Methodological study
Issues in data monitoring and interim analysis of trials (the DAMOCLES project)
Doug Altman with Adrian Grant, Marion Campbell, Sharon McLeer, Anne Walker, Sheila Wallace (Aberdeen), Diana Elbourne, Stuart Pocock, Felicity Clemens, Matthew Sydes, Abdel Babiker, Janet Darbyshire, Max Parmar (London), and David Spiegelhalter (Cambridge)
Randomised controlled trials are essential to identify the best way to manage a particular health condition, but they are costly and they can raise difficult ethical issues. Clinical trials are only worthwhile if their findings are sufficiently robust to enhance future health care; and they are only ethical if the possibility of being harmed as a result of being in the trial is avoided. To ensure that this is the case, many clinical trials incorporate a data monitoring committee (DMC) to assess the data as they accumulate and recommend whether or not a trial should continue. The quality of the decision made by a data monitoring committee is crucial, and concern has been raised that ‘mistaken’ decisions may occur because of the ways in which data monitoring committees are conducted.
The project aimed to develop recommendations for the conduct of data monitoring committees in UK clinical trials in order to minimise the risk that ‘mistaken’ decisions will occur. The project was divided into four components.
A) A systematic review of available information about the conduct of DMCs. This section of the project included a systematic review of published papers regarding DMCs and their functionality; a review of published reports in which DMCs undertook trial-related decisions; and a cross-sectional study of the use of DMCs in the main reports of randomised trials published in high impact journals in a range of disease areas.

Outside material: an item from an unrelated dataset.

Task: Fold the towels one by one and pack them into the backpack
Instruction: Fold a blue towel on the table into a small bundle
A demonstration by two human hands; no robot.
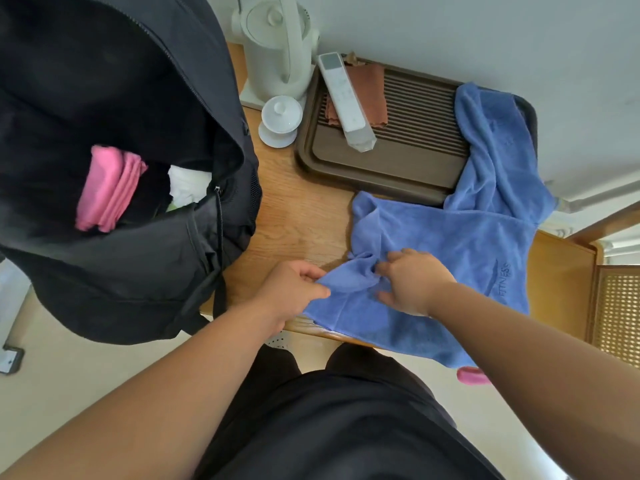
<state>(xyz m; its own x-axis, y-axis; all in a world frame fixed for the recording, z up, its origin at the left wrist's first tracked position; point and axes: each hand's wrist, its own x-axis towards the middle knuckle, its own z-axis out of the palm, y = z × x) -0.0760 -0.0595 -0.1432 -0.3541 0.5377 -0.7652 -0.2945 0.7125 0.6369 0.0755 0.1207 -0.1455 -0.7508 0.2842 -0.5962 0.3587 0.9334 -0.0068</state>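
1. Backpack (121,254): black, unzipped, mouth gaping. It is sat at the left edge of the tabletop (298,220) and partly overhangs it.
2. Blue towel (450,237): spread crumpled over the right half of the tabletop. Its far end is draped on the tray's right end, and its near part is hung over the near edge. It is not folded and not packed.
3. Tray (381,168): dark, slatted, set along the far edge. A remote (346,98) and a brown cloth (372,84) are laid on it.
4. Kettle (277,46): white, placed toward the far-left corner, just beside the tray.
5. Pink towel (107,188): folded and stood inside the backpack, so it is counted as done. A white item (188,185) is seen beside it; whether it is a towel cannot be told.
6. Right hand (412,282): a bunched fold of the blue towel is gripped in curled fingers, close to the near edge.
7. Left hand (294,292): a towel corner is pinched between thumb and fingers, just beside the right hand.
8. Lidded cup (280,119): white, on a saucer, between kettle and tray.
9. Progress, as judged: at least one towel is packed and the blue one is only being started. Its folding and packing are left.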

B) A review of the relevant literature on decision-making processes in other types of task-orientated small groups. The aim of this part of the project was to systematically review the empirical psychosocial literature in order to identify factors that make errors more or less likely in small task-oriented groups.
C) A survey of the plans and practices of DMCs in current and recently completed trials in the UK. This part of the project consisted of three inter-related surveys of: policies about DMCs as stated by major funding agencies; policies about DMCs as stated by a sample of protocols for ongoing trials; and recent practice about DMCs as stated by a sample of published papers.

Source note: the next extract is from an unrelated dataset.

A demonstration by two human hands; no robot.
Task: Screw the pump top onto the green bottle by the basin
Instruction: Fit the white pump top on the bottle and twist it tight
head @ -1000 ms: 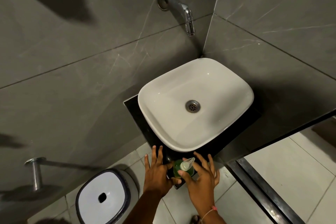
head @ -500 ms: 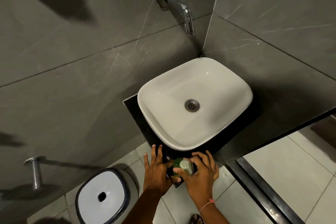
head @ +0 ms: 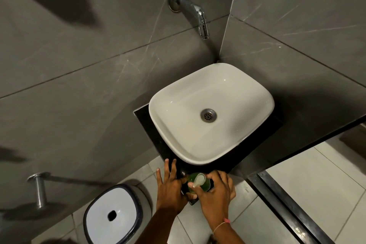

D) Case studies of particular trials drawn from the sample survey and experiences of members of the study group. Empirical case studies were used to explore the decision-making processes and issues raised when DMCs make these difficult decisions.
On the basis of these findings the group developed recommendations for the construction and process of future DMCs. In particular, a template was produced to enable a DMC to develop a charter outlining how it intends to operate.